Benefits of Playing Music in Children’s Development
Do you recall singing, or playing musical instruments as a child? Whether it’s your parents or your school, there’s a good chance that you were exposed to music as a child – and for a good reason. Playing music has been linked to higher cognitive function in children, accelerated brain development, language acquisition, and also provides them stimulation in addition to the academic material that they learn in classrooms.
So, just what are the extent of benefits that playing music instruments can provide to children’s development? We’ll be taking a closer look in this article.
Develop motoric skills and coordination
Learning music involves the careful coordination of small muscle groups in the fingers, hands and arms, and maybe even more depending on the type of musical instrument.
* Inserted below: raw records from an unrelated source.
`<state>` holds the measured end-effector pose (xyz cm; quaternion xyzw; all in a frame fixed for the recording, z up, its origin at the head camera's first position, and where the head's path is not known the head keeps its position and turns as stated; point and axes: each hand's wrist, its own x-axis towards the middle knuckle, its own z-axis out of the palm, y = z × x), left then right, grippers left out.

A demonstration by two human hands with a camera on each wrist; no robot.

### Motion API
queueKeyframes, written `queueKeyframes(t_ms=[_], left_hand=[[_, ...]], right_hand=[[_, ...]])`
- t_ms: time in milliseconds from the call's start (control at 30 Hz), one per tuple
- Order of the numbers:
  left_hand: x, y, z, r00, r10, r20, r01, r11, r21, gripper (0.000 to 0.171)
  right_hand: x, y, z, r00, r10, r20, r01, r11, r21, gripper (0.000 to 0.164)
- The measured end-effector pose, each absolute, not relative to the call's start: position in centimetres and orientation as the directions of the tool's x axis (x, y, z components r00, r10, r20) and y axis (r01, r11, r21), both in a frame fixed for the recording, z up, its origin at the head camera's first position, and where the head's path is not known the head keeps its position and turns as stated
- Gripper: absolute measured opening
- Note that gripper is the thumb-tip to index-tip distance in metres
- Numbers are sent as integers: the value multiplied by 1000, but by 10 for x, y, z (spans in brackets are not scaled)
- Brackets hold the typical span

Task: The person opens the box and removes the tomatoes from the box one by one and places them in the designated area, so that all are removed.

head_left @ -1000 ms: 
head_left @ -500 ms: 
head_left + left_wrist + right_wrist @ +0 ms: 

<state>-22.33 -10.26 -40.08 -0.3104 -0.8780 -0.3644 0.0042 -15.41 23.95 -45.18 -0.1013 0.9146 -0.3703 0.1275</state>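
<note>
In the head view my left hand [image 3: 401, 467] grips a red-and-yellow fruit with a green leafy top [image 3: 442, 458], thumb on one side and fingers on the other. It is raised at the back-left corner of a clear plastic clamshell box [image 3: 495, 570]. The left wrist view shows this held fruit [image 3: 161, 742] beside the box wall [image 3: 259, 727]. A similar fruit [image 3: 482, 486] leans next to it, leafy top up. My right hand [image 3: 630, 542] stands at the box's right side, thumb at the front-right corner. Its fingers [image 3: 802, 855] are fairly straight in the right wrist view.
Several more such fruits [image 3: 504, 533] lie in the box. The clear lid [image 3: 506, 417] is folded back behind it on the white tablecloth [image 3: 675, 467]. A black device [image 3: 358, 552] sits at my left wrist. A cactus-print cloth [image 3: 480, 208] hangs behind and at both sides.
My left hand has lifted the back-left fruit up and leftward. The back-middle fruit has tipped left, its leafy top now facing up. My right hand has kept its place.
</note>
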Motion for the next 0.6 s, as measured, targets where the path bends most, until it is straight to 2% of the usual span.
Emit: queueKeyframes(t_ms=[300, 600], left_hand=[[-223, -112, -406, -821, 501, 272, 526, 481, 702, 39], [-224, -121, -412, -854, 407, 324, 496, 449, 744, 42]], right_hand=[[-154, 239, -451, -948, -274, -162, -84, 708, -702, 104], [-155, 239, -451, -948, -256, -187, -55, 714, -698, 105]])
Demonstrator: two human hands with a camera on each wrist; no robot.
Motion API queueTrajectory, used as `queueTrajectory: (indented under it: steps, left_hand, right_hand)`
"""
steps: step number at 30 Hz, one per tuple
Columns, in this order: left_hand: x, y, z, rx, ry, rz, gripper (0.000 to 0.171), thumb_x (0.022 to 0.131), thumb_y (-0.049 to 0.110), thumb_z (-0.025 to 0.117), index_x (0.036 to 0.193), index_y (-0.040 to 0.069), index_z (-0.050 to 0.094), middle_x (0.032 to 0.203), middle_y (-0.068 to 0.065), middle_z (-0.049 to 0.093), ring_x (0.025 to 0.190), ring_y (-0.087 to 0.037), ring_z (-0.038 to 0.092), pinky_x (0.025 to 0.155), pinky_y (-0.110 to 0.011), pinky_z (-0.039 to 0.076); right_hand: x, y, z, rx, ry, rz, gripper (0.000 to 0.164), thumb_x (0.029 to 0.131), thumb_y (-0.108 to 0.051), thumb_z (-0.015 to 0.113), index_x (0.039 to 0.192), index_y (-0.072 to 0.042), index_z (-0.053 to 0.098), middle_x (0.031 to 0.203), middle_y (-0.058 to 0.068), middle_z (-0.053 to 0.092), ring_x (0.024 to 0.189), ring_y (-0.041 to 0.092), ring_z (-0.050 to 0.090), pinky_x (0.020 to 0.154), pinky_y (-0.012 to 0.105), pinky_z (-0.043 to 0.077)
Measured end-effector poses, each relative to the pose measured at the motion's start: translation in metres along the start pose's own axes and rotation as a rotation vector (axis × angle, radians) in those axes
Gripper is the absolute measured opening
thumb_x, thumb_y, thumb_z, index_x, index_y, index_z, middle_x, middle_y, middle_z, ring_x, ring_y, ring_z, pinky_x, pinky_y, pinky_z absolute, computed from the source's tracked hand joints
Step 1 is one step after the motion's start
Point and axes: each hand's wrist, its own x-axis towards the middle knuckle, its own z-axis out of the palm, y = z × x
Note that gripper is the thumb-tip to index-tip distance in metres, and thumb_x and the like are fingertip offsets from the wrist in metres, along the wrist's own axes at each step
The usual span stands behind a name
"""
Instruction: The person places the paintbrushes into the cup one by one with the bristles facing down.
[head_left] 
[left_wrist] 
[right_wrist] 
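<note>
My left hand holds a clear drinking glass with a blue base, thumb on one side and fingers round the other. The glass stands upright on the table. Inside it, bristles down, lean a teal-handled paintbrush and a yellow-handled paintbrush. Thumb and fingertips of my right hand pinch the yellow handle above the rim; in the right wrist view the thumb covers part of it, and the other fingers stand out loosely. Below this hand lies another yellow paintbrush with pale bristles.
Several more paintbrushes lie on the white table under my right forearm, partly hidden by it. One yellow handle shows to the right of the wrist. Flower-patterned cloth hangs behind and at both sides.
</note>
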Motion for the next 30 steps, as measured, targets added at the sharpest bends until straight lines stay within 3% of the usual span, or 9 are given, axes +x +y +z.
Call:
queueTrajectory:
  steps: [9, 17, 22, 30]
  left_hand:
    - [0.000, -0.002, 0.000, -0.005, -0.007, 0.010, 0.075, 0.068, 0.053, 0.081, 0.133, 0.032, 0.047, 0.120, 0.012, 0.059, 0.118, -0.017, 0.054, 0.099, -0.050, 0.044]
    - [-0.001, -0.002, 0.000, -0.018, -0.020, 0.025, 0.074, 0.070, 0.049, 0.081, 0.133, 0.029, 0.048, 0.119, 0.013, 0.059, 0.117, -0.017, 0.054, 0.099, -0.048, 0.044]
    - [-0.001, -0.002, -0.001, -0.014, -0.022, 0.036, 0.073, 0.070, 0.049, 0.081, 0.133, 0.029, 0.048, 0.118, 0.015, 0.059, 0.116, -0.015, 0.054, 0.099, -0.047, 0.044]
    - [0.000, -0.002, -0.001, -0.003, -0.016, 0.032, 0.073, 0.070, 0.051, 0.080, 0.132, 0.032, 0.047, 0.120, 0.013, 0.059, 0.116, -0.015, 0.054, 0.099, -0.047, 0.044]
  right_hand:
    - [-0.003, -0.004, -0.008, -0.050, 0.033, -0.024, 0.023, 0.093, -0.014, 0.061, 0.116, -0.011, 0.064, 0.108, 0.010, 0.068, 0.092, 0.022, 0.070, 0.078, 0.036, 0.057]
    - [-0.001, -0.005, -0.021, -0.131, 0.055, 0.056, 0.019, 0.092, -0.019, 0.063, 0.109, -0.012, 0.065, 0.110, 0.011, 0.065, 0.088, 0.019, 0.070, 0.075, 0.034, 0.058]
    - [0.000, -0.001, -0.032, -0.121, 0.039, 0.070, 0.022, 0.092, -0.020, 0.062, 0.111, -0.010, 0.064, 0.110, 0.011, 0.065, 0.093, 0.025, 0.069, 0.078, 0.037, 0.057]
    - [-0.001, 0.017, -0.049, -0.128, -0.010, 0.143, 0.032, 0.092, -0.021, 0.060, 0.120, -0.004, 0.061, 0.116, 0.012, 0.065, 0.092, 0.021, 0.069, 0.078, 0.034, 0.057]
This harmony of movements train the motoric skills along with their ears to develop a better sense of coordination with the two.
Speeds up brain development
According to a five-year study conducted by the University of Southern California, musical learning has been proven to speed up the formation of neural pathways in the brain. Children who engage with musical learning in the early age perform better in tasks requiring focus and concentration. The mere act of listening to music itself stimulates the brain. Therefore, playing a musical instrument or singing can stimulate this growth even better allowing the brain to become more efficient at perceiving auditory signals.
Improve language skills
Research has consistently shown that children who are actively learning music show improvements in their language and speech abilities. They also tend to have an easier time reading and retain more information from their readings. This is likely because learning music engages the left side of their brains, the part that is related to linguistics and reasoning. This is why sometimes children remember or memorize something better when they turn a piece of information into a song.
Builds self-confidence and self-esteem
There is an inherent challenge to learning music, whether that’s from reading the musical notes, keeping perfect tempo, matching your vocals to pitch, to coordinating your fingers to play the chord progression. All these challenges may seem difficult at first, but once they’ve conquered the basics they’ll naturally feel a gratifying sense of accomplishment that will build their confidence and self-esteem.
As you can tell, playing a musical instrument can bring real tangible benefits to children’s overall development. In fact, the benefits arguably extend beyond the classroom, and will provide the foundation for them to continue to expand their musical skills should they choose to walk down that path.